Former Riverdale owner agrees to $500,000 fine


Florida-based real estate baron Richard M. Schlesinger has agreed to pay $500,000 to the federal government after he admitted skimming profits from the now demolished Riverdale Village Apartments complex in Essex.

By agreeing to the settlement, Schlesinger avoids standing trial in U.S. District Court in Baltimore on charges that he skimmed profits from Riverdale and failed to properly maintain the property, which fell into disrepair and became a slum.

As part of the agreement reached this week, Schlesinger is barred nationwide from participation in federal housing programs.

U.S. District Court Judge Andre M. Davis characterized Schlesinger's mismanagement of Riverdale, in eastern Baltimore County, as "contemptuous neglect" this year and ordered him to pay an additional $185,000 to the government for misuse of funds.

Schlesinger, who lives in a multimillion-dollar oceanfront mansion in Palm Beach, Fla., did not return telephone calls yesterday to his home and his offices in Connecticut, New York and Florida.

The 64-acre tract on Eastern Boulevard where Riverdale once stood is part of the Essex-Middle River revitalization plan that has outraged many residents because of a county-imposed property condemnation. Opponents are attempting to reverse County Executive C. A. Dutch Ruppersberger's plan by forcing the condemnation law to referendum.

Possible uses for the space created by Riverdale's demolition include single-family houses, businesses and a large sports and neighborhood center, county officials say.

Federal officials, who reached the agreement with Schlesinger Wednesday, would not comment on a separate criminal investigation of Schlesinger's business dealings. He also faces $600,000 in unpaid BGE utility bills and $300,000 in fines for county building code violations.

The federal investigation that led to the lawsuit against Schlesinger determined that as of January 1995, he faced $126 million in unpaid judgments.

The federal and county investigations began in September 1997 after a series of articles in The Sun detailed the troubled Schlesinger property and the misery of hundreds of Riverdale tenants, some of whom lived over basements filled with open sewage.

At the time Riverdale was deemed uninhabitable, doors were falling off hinges, plumbing and electricity were failing, and many residents complained of leaking roofs.

The suit was filed by Perry F. Sekus of the Maryland U.S. attorney's civil division. He declined to comment yesterday.

Andrew Cuomo, U.S. secretary of Housing and Urban Development, said the government's action against Schlesinger "sends a clear message to landlords that those who receive federal funds must play by the rules or they will lose out in the end."

Riverdale was part of HUD's now-defunct Coinsurance Program, in which private lenders were given leeway to underwrite federal mortgage insurance by sharing with the government the financial risk associated with a defaulted loan. The program ended in 1990, but a number of multifamily housing projects that were originated under it remain across the country.

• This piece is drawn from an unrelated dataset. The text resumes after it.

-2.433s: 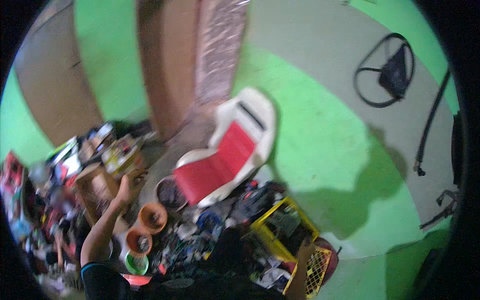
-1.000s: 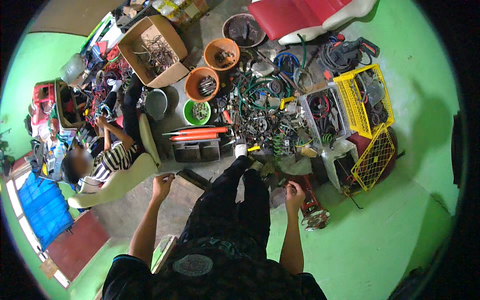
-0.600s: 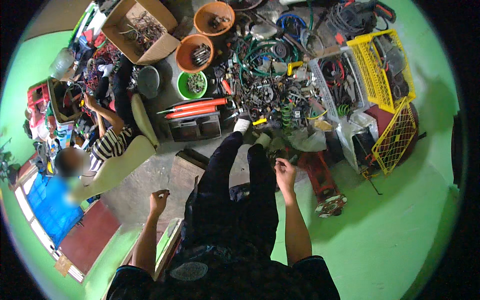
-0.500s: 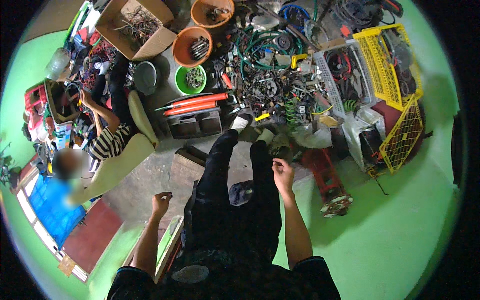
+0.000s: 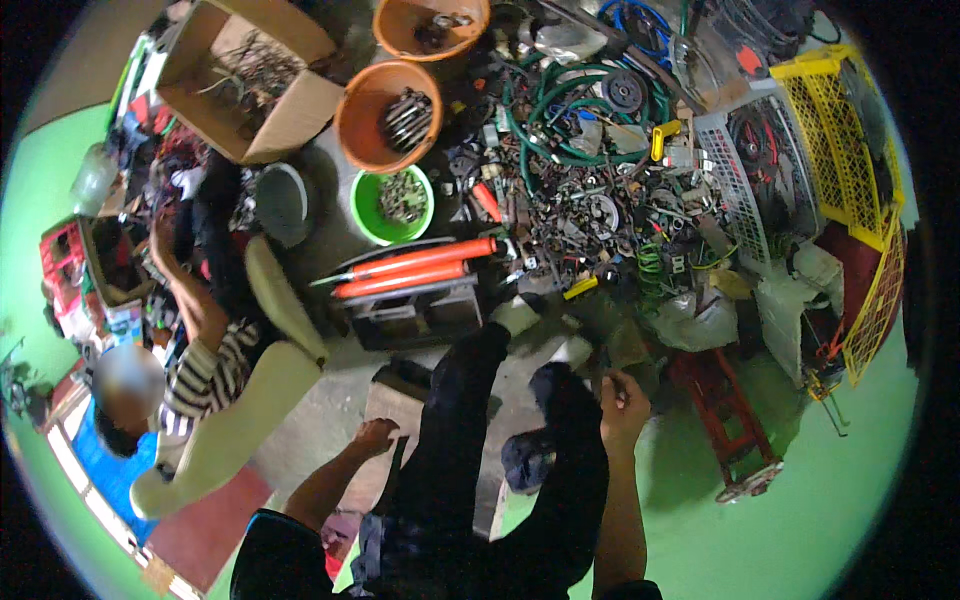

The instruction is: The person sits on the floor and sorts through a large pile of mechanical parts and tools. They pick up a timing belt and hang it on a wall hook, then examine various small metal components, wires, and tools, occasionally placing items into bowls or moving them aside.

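Note:
My left hand [image 5: 376,437] hangs beside my left leg, over a cardboard box [image 5: 395,405]. Its fingers are curled together and slightly blurred; whether anything small is in them I cannot make out. My right hand [image 5: 622,405] is beside my right knee, with thumb and fingers drawn together. Between its fingertips I cannot make out what is held, if anything. Ahead of my feet lie two orange tubes [image 5: 415,262] on a dark plastic housing with compartments [image 5: 425,322]. A wide heap of small metal parts [image 5: 590,215] spreads to their right, with a yellow-handled tool [image 5: 580,289] at its near edge.
Orange buckets [image 5: 350,130], a green bowl [image 5: 365,215], a grey bucket [image 5: 270,205] and a cardboard carton [image 5: 185,95] stand beyond. Yellow crates [image 5: 815,110] and a red metal frame [image 5: 728,415] are on the right. A person in a striped shirt [image 5: 205,375] sits at left beside a pale curved panel [image 5: 245,415].
The view has shifted, and my legs and the scene sit differently in it. My left hand has come closer to my leg. My right hand's fingers are more curled. The seated person leans differently.

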Demonstrator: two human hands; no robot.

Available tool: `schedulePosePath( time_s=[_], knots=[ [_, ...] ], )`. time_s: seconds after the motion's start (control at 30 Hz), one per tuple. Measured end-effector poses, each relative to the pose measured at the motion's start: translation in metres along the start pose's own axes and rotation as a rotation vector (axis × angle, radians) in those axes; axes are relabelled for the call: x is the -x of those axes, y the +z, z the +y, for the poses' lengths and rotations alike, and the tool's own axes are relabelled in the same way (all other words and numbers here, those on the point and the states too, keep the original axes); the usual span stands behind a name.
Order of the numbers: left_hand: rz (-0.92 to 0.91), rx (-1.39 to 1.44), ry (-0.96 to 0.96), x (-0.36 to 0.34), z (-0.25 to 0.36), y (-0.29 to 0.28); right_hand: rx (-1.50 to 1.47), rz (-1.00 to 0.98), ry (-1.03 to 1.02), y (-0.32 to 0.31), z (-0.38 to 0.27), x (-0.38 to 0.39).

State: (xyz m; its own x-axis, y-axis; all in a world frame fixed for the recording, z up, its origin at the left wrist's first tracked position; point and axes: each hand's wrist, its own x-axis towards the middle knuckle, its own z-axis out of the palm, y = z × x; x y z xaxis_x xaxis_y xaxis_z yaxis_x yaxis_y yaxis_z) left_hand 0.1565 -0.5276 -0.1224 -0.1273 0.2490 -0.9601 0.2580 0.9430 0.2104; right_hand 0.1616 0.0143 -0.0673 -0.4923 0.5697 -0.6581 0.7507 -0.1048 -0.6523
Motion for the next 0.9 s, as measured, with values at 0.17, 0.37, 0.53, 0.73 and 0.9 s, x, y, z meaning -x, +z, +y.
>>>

Riverdale was a World War II-era complex of 542 units, and Ruppersberger lived there for two years as a child while his father was in the Army.

Schlesinger bought the property in 1985 and used one of his companies, Ceebraid-Signal Management Group Inc., to manage it. Two of his other companies, Down-To-Earth Landscaping and Topside Roofing Corp., were supposed to provide services to Riverdale.

Schlesinger failed to follow the provisions of his $5.6 million mortgage assumed under the National Housing Act and administered by HUD.

One of the violations, the government proved, was that though Schlesinger said his companies did work at Riverdale, there was not adequate documentation to verify those claims.

The government also showed that Schlesinger did not adequately document expenditures and fees at Riverdale.

Before the Riverdale demolition began in April 1998, many of the tenants were moved to the nearby Villages of Tall Trees, another worn World War II-era apartment complex.

Tall Trees is now targeted for razing and conversion to a public park.